Publication year - 2020
Publication title -
small
Language(s) - English
Resource type - Journals
SCImago Journal Rank - 3.785
H-Index - 236
eISSN - 1613-6829
pISSN - 1613-6810
DOI - 10.1002/smll.201906360
Subject(s) - translation (biology) , drug , drug delivery , nanomedicine , chemistry , nanotechnology , small molecule , pharmacology , liver injury , nanoparticle , medicine , materials science , biochemistry , messenger rna , gene
Hepatotoxicity is a key concern in the clinical translation of nanotherapeutics because preclinical studies have consistently shown that nanotherapeutics accumulates extensively in the liver.

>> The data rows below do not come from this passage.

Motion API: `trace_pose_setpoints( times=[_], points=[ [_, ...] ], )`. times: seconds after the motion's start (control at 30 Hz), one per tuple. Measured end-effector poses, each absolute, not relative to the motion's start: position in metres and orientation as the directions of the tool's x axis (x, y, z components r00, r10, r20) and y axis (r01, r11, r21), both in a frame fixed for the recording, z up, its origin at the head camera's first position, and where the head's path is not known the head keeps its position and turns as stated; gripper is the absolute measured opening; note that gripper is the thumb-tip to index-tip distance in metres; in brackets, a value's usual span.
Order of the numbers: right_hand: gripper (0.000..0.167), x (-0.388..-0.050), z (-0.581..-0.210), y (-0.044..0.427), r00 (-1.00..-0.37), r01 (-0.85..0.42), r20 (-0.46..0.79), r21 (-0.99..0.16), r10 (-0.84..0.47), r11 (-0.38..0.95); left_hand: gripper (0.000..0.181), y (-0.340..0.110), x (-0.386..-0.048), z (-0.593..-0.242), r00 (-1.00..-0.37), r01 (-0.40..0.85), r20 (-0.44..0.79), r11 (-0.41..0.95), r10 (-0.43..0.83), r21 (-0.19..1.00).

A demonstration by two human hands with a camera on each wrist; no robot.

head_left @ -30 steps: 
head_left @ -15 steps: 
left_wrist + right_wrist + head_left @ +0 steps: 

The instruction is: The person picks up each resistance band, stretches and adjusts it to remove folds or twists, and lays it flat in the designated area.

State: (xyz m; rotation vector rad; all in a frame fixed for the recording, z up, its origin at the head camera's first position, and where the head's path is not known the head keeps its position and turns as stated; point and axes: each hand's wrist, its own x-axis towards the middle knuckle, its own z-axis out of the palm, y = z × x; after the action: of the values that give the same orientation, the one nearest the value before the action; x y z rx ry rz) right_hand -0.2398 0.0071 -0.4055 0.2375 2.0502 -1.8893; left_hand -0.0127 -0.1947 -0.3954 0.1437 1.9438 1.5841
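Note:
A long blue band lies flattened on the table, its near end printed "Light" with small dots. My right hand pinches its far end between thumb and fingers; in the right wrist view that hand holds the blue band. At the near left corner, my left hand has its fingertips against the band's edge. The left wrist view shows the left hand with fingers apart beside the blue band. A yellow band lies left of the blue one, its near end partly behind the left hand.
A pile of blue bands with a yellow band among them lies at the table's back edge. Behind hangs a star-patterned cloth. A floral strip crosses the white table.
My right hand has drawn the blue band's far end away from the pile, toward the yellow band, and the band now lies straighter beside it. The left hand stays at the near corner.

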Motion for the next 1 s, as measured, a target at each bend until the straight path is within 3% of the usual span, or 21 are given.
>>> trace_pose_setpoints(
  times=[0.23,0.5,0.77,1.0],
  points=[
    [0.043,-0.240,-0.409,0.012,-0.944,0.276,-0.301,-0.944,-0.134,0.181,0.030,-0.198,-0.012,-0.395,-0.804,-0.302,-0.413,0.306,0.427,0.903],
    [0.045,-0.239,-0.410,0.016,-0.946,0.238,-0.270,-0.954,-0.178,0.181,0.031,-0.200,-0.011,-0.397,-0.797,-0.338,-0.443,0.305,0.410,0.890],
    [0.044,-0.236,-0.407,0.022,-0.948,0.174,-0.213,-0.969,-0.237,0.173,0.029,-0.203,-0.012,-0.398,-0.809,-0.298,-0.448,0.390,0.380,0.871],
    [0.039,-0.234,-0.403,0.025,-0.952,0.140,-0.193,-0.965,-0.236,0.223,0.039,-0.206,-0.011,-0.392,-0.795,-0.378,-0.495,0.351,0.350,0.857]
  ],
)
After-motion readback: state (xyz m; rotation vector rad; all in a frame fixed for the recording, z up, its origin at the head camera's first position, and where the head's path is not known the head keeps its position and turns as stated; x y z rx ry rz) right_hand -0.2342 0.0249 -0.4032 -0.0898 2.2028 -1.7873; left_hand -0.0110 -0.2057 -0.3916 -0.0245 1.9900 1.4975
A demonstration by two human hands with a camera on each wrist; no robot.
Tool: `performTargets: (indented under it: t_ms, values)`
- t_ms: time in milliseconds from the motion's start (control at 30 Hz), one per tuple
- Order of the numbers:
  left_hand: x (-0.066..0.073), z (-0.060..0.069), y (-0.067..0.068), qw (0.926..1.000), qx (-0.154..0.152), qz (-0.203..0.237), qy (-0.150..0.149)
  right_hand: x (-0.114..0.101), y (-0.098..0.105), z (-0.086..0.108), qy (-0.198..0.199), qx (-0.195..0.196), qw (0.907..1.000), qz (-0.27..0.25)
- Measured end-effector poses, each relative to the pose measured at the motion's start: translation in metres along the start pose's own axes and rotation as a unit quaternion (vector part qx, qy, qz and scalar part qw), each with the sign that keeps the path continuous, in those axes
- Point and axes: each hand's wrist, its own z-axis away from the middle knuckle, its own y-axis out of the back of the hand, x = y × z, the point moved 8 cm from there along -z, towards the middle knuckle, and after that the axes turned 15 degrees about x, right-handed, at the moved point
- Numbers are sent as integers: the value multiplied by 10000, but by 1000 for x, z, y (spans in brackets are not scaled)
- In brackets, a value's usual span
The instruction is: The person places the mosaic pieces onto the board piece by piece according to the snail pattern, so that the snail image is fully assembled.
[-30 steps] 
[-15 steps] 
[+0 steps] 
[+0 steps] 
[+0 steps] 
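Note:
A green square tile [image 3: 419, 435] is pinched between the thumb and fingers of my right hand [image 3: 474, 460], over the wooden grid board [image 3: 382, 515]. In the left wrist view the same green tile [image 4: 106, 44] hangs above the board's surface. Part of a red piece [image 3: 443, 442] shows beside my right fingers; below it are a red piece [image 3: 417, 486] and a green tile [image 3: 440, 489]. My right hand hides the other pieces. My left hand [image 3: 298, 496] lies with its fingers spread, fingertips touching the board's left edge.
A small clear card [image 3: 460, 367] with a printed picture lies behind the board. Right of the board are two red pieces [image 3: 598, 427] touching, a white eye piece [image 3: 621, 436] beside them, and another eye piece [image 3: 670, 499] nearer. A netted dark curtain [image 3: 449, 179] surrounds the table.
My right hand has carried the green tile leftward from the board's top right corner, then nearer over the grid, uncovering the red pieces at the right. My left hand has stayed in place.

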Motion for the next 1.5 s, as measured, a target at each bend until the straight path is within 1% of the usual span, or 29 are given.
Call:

However, clinical‐stage nanotherapeutics have not shown increased hepatotoxicity. Factors that can contribute to the hepatotoxicity of nanotherapeutics beyond the intrinsic hepatotoxicity of nanoparticles (NPs) are poorly understood. Because of this knowledge gap, clinical translation efforts have avoided hepatotoxic molecules. By examining the hepatotoxicity of nanoformulations of known hepatotoxic compounds, it is demonstrated that nanotherapeutics are associated with lower hepatotoxicity than their small‐molecule counterparts. It is also found that the reduced hepatotoxicity is related to the uptake of nanotherapeutics by macrophages in the liver. These findings can facilitate further development and clinical translation of nanotherapeutics.